Quantile mapping is a statistical calibration technique that adjusts forecast
values to match the distribution of reference data (i.e. observations or a differently
processed reference forecast). It works by:
1. Finding each forecast value's position (quantile) in the forecast distribution
2. Mapping that quantile to the corresponding value in the reference distribution
This corrects systematic biases while preserving spatial patterns.
"""
from typing import Literal, Optional, Tuple
import numpy as np
from iris.cube import Cube
from improver import PostProcessingPlugin
[docs]
class QuantileMapping(PostProcessingPlugin):
"""Apply quantile mapping bias correction to forecast data."""
[docs]
def __init__(
self,
preservation_threshold: Optional[float] = None,
method: Literal["step", "continuous"] = "step",
) -> None:
"""Initialize the quantile mapping plugin.
Args:
preservation_threshold:
Optional threshold value below which (exclusive) the forecast
values are not adjusted to be like the reference. Useful for
variables such as precipitation, where a user may be wary of mapping
0mm/hr precipitation values to non-zero values.
method:
Choose from two methods of converting forecast values into quantiles
before mapping them onto the reference distribution: 'step' and
'continuous'. These methods differ in three ways:
1. How quantiles are assigned to ranked data ('plotting positions').
- 'step' uses rank/number of points (i/n), which corresponds to the
formal ECDF definition and treats the largest value as the 1.0
quantile (100th percentile).
- 'continuous' uses midpoint plotting positions ((i-0.5)/n), which
place values in the centre of their rank intervals and avoids
probabilities of exactly 0 or 1.
2. How probabilities are mapped back to values.
- 'step' uses flooring, so each probability maps to the nearest
lower observed value in the reference distribution, creating the
step-function mapping.
- 'continuous' uses interpolation, creating a smoother mapping where
small changes in probability lead to small changes in value.
3. How repeated values are treated.
- 'step' assigns the same quantile to repeated values, so they all
map to the same value in the reference distribution (creating flat
steps in the mapping).
- 'continuous' assigns different quantiles to repeated values,
spreading them evenly across their range, so they can map to
different values in the reference distribution.
Example
--------
With the following reference and forecast data (totalling 11 points
in each array), the two methods would produce their output as
illustrated below:
forecast = np.array([0, 0, 0, 0, 0, 0, 0, 0, 10, 20, 30])
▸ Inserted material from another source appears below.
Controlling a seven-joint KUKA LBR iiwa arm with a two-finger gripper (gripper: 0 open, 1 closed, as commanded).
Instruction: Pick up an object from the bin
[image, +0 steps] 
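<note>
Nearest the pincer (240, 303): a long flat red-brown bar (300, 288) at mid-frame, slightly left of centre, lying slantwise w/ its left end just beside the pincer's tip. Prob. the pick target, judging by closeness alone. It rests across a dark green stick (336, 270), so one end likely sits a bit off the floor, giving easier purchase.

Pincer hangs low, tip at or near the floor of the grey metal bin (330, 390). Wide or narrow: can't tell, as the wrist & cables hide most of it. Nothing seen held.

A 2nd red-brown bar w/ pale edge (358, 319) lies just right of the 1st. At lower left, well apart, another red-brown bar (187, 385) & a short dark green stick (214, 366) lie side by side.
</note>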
reference = np.array([0, 0, 0, 0, 0, 0, 0, 10, 20, 40, 50])
num_points = 11
---- Step method ----
1. The forecast data are sorted.
[0, 0, 0, 0, 0, 0, 0, 0, 10, 20, 30]
2. ECDF quantiles are assigned using i/n, where i is the number of
values less than or equal to each value.
ECDF counts:
[8, 8, 8, 8, 8, 8, 8, 8, 9, 10, 11]
Quantiles:
[8/11, 8/11, 8/11, 8/11, 8/11, 8/11, 8/11, 8/11, 9/11, 10/11,
11/11]
≈ [0.727, ..., 0.727, 0.818, 0.909, 1.0]
3. These quantiles are mapped to the reference distribution using a
stepwise empirical quantile mapping. Each probability is mapped to
the reference value at the right edge of the corresponding ECDF step
(i.e. the smallest reference value whose empirical cumulative
probability is less than or equal to the given probability),
yielding:
[10, 10, 10, 10, 10, 10, 10, 10, 20, 40, 50]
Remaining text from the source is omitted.